484.8/383.4/241/188/150 
                  Sexy 
Pre-op/RNY day/pre DS day/current/goal-  Realize Band 5/15/08; RNY 6/8/05, Removal Band and RNY to DS 8/25/10. RNY & Band surgeon was Dr. Guske.

 





                          
psst567
on 12/1/08 11:13 am - Elizabethtown, KY
Lucy,
I'm so sorry your having a very rough time.  People especially family are our worst critics and their words cut the deepest.  But like you said we are in such a better place then we were before surgery.  I'll keep you in my thoughts and prayers.........WELCOME BACK!!!

Big Hugs,
Angie
Lucy M.
on 12/1/08 8:23 pm - Conway, SC
Hi Angie. I needed my friends here so much. Reading all the responses made me feel good.

Thank you for your support and prayers.

Big Hugs back at you too!
Lucy

484.8/383.4/241/188/150 
                  Sexy 
Pre-op/RNY day/pre DS day/current/goal-  Realize Band 5/15/08; RNY 6/8/05, Removal Band and RNY to DS 8/25/10. RNY & Band surgeon was Dr. Guske.

 





                          
Nancy G.
on 12/1/08 11:16 am - La Salle, IL
((((((((Lucy))))))))

I just have to say how much I understand where you are coming from with your mom.  I don't think I ever had a conversation with my mom that she did not criticize me or make some dig about my weight.  It was always so hurtful.  I felt like no matter what I did, I never could gain acceptance in her eyes or please her.  It really hurt. 

Even when I tried to tell her how much it hurt she would not listen and would continue to berate me.  So I know how it feels. 
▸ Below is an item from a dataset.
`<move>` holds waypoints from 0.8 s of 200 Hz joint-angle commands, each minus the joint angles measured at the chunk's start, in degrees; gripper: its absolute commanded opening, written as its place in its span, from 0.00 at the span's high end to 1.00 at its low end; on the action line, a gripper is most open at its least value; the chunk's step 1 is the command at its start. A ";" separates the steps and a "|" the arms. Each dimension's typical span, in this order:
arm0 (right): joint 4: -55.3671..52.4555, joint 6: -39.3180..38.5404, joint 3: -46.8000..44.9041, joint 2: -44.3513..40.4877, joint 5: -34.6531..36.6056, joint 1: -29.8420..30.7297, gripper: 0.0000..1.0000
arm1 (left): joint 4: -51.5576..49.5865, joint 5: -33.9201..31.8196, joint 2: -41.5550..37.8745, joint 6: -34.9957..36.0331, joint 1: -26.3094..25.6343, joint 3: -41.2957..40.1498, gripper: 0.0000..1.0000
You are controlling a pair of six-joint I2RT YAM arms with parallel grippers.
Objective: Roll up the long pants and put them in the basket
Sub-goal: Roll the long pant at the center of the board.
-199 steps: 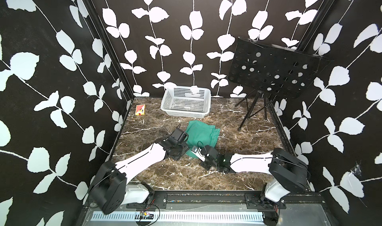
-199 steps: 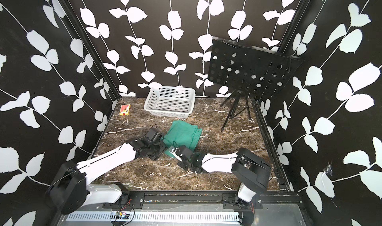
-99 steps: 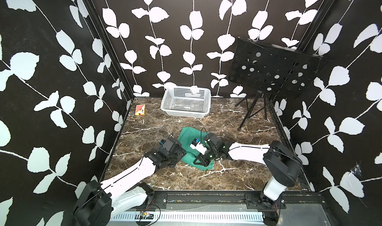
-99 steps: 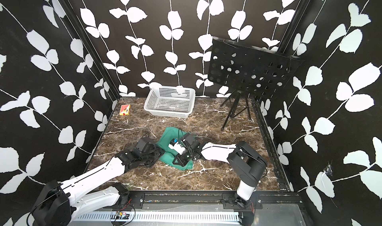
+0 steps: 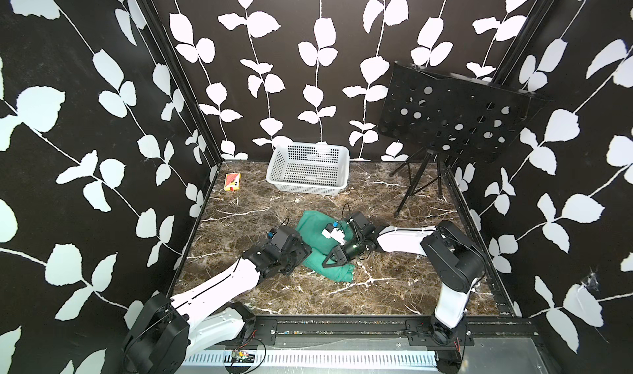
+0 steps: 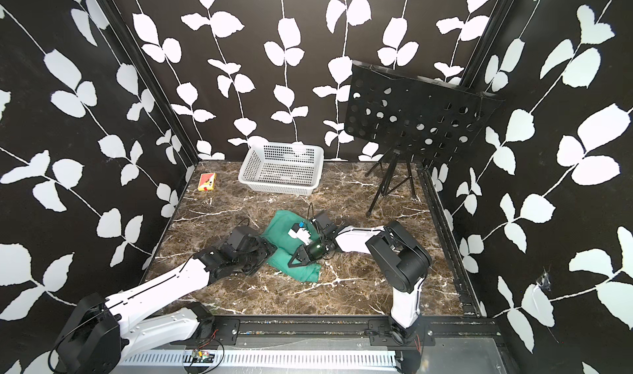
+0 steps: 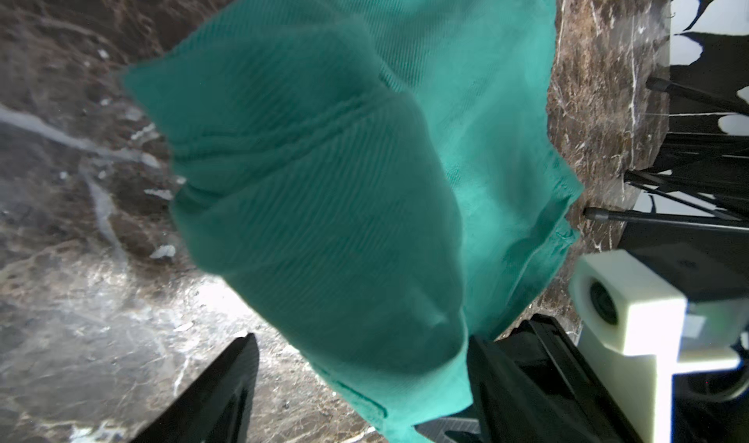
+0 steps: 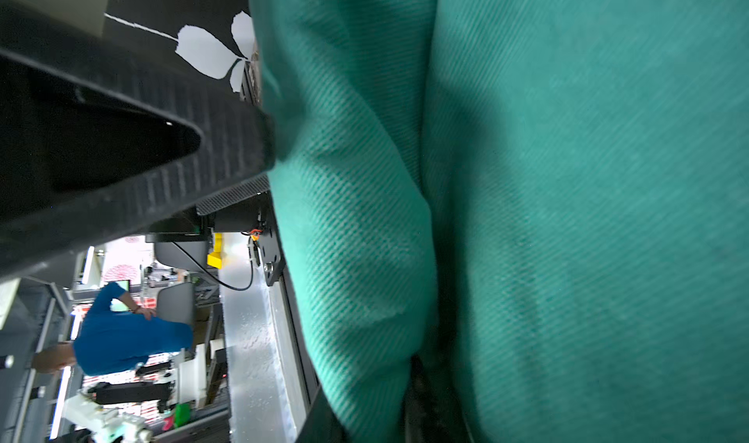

I am so sorry that you have to go through this as well. I don't think that there is a solution.  To tell you to ignore it wont work.  My mom has been gone a little over a year but reading your post and responding has me crying all over again.  I wish I could say it will get better, but I don't have any suggestions on how to do so.

Good luck.  Feel free to vent anytime.  We do understand and can relate/


i

    Cat Lady

Lucy M.
on 12/1/08 8:35 pm - Conway, SC
Good morning Nancy. OMG, I haven't met you yet and yet, I feel like I know you.

You shared something so personal in order to help me. I can't thank you enough my dear new friend.

I don't know what it is, if it is the way mothers were back when we were growing up or what??

She always belittled me even in my schooling. She would tell me that I would never make it even when I got into nursing school. My father on the other hand was very supportive. After I graduated nursing school, who always asked for information, my Mom.  Even when I started dating (a little) she would tell me that the boys only wanted one thing from me. Sheesh, what a thing to say to your kid! There are so many hurtful things she said during the years. One really was awful. I was in a car accident and fractured 4 ribs and was hospitalized for 11 days. Once, I had to go to the doctors office for a visit. I had to do some grocery shopping and then pick up a prescription at the drug store. She took my shopping cart and sat in the car. She told me to go and get the prescription. I couldn't catch her fast enough. I didn't have any money only a check. So I had to go back into the grocery store and buy some gum and then get the cash. Well, as I was walking to the pharmacy counter, she comes in and says where were you and how come it's taking so long??? I couldn't believe it. When I got into the car I told her that I almost passed out in the store and that it was too much for me and I needed her help. She said it was good exercise for me and that's what I needed. She further said that I always say I  am going to do something and then it's good for awhile and then I'm back to the same old, same old - referencing my weight! I was furious.

So you see where I am coming from. All these years of verbal abuse. No wonder I got to 485 pounds!

Thanks so much!
Lucy

484.8/383.4/241/188/150 
                  Sexy 
Pre-op/RNY day/pre DS day/current/goal-  Realize Band 5/15/08; RNY 6/8/05, Removal Band and RNY to DS 8/25/10. RNY & Band surgeon was Dr. Guske.